Forgive me for sounding coldhearted, but please don’t invite me to a two-hour funeral or memorial service. Two hours is too long, no matter how accomplished and fabulous the dead person was. Also, please don’t invite me to a service where all of the eulogists are famous. Famous eulogists talk about themselves rather than the dead person, and one per funeral is more than enough. Also, they usually didn’t know the dead person that well, so they just tell some old story about the supposedly hilarious thing the dead person said while holding forth drunkenly at Elaine’s in 1973 while his spouse and children, no doubt, waited for him to come home for dinner.

Please don’t invite me to one of those art openings where there is no food whatsoever except a small bowl of salted peanuts at the bar. That’s just rude.

Speaking of not getting enough to eat, please don’t invite me to dinner at a macrobiotic restaurant. I wish I liked this sort of food, but I just can’t. I feel like I’m being punished for something I didn’t do. Although once I had the best German chocolate cake I have ever tasted at a raw food restaurant in San Francisco. Sometimes I think about calling the restaurant and asking how they made it taste so delicious without using butter or sugar or eggs or flour or German chocolate, but I’m not sure I want to know.

Thank you for not inviting me to any event that would involve my driving in the state of New Jersey. I like New Jersey; it’s the impenetrable highway “system” that I hate. As far as I’m concerned, the Pulaski Skyway is the portal to hell. I have wept, lost, on roadsides all over New Jersey. Even with a GPS, I will get to your event two hours late and in a terrible mood, as if you yourself had invented the tangled strands of spaghetti that are the roads of your state.

Is it just me, or is Fashion Week every other week now? In any case, thank you for thinking of me, but please don’t invite me. I just don’t care about Fashion Week. I don’t care, I don’t care, I don’t care. Also, it bothers me that people you would never think would go to Fashion Week show up there. I once saw a photo of Lou Reed, may he rest in peace, at Fashion Week. Brilliant Lou Reed! Why was he at Fashion Week when he could have been at home with his wife, the pixie genius Laurie Anderson?

I also don’t want to know about my future, so please don’t invite me to any gathering where you think it would be fun to have a fortune-teller, astrologer, or tarot-card or tea-leaf reader tell my fortune. Particularly if they are good at what they do. I just don’t want to know. Too many things have happened to me already. Unless my fortune is “Congratulations, the rest of your life will be uneventful,” I would rather be in the dark.

Please don’t invite me to a movie that I think will include a car chase but is actually just one long car chase. I love some chasing in a movie, but it has to come in between the parts where the characters talk to each other, so I can care about why they are being chased or are chasing.
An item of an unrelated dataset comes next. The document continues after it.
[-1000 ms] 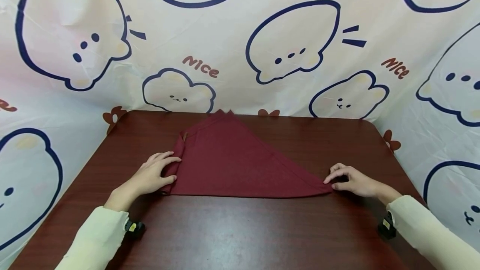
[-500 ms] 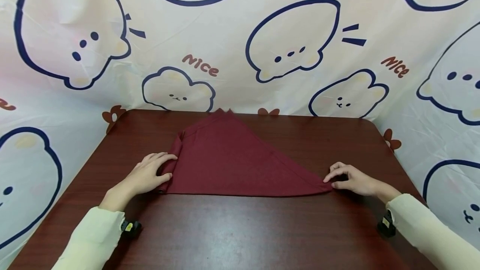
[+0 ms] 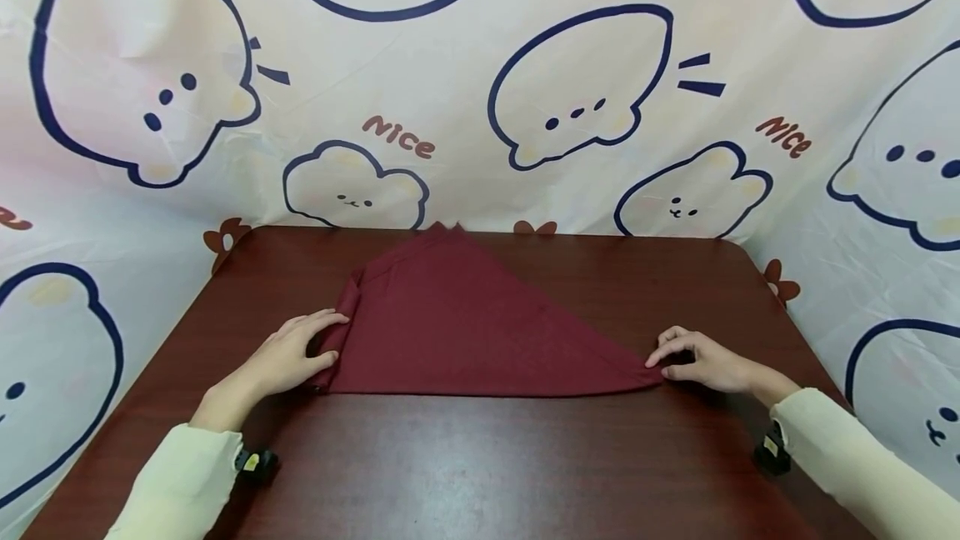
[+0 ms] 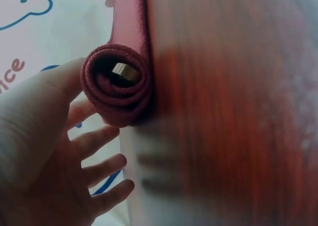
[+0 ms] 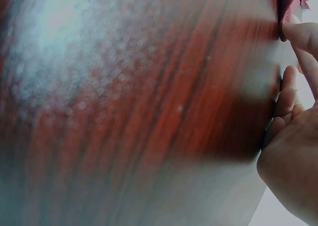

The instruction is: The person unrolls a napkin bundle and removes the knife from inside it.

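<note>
A dark red cloth (image 3: 480, 323) lies folded on the brown table, with its peak at the far side and a narrow corner at the right. Its left end is wound into a roll (image 4: 119, 94), whose near end shows a flat gold-coloured piece (image 4: 125, 72) inside. My left hand (image 3: 281, 357) holds the roll between thumb and index finger; the other fingers are spread. My right hand (image 3: 705, 361) pinches the right corner of the cloth against the table. In the right wrist view only a small bit of cloth (image 5: 289, 5) shows at the fingertips.
The dark wood table (image 3: 465, 473) reflects light near the front. A pale curtain (image 3: 450, 90) printed with cartoon outlines stands behind it and at both sides. Small black devices are strapped at the left wrist (image 3: 257, 467) and right wrist (image 3: 772, 451).
My left hand and the roll have shifted slightly left, so the flat part of the cloth reaches a little farther left. My right hand keeps its place at the corner.
</note>
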### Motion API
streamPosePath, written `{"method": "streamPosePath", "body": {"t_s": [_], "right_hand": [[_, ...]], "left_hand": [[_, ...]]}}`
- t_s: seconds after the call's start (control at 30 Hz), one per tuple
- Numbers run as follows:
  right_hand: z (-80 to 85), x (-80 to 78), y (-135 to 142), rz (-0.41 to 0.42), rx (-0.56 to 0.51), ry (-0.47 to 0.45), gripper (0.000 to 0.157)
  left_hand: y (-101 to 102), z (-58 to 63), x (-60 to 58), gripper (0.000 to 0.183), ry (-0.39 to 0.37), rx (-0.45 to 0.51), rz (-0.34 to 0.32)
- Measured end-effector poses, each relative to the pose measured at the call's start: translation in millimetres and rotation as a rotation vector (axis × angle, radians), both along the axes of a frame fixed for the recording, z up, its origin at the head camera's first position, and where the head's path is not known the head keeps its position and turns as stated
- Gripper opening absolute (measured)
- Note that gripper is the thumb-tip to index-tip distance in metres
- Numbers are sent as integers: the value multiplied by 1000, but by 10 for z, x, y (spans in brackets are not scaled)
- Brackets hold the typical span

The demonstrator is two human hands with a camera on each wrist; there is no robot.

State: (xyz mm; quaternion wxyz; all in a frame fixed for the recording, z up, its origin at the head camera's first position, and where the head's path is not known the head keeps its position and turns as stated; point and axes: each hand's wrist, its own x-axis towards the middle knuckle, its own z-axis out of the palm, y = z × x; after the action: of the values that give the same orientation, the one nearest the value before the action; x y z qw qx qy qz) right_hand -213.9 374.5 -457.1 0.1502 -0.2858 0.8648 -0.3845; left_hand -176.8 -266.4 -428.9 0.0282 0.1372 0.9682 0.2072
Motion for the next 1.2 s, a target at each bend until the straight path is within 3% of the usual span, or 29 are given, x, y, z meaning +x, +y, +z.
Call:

To me, the wonderful Catch Me If You Can is the perfect example of this kind of movie, so please invite me to a movie like that.
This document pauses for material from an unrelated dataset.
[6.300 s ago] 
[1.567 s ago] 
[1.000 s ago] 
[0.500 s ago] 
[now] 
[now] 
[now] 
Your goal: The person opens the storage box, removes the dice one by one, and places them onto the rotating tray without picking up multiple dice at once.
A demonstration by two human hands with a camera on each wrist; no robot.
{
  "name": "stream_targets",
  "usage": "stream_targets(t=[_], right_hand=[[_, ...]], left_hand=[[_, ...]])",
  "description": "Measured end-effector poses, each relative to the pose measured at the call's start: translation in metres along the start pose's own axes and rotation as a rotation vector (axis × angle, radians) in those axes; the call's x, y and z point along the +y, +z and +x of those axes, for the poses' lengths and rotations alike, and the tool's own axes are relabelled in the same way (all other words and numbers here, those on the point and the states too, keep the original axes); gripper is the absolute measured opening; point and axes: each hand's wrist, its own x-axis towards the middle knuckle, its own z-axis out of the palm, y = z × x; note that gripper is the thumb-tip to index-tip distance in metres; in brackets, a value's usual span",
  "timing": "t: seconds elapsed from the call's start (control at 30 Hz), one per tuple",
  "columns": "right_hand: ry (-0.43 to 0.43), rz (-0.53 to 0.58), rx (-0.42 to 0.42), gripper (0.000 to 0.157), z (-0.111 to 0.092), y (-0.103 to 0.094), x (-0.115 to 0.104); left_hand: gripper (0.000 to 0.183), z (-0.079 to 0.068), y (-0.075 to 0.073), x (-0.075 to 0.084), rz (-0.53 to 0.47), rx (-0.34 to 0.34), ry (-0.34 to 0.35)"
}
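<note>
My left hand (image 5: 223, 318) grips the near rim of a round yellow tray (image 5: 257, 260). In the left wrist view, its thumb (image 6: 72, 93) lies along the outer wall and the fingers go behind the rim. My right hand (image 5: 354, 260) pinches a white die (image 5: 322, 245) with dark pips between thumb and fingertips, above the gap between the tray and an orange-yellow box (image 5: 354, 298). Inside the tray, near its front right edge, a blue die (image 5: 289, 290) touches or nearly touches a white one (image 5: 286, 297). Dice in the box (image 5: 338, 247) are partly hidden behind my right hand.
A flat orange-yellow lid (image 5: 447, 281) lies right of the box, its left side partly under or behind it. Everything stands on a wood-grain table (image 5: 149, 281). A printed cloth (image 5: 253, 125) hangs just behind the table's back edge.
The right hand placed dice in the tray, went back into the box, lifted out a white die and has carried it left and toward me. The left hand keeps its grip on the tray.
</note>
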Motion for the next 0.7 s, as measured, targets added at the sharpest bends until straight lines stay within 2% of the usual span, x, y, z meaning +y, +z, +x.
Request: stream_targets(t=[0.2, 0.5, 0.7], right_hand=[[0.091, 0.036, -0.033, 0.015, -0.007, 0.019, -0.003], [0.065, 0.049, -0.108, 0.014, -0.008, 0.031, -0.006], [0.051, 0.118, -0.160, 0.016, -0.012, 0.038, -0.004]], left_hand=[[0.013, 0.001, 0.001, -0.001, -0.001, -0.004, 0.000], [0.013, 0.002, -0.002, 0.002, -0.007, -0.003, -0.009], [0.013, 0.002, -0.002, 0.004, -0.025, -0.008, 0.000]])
To finish up: Please don’t invite me to rock climb, even a modest peak or boulder, even a fake one with ledges designed for easy gripping; to the opera (I’m sorry, I know it’s my loss); or to watch you do your stand-up comedy routine on the night you have decided not to do your act but to read something from your memoir-writing class instead. I like magic shows, though, and bingo nights, and bowling parties, and I hardly ever get asked to those, so please count me in. I would particularly love to be invited to do that kind of bowling you do in the dark, with glow-in-the-dark bowling balls. It sounds like everyone could be equally bad at it, which would be right up my alley (alley! ha!) and would involve a lot of potato chips and other delicious salty snack foods. And nothing says fun like those crazy bowling shoes, which crack me up. So invite me. I am so there.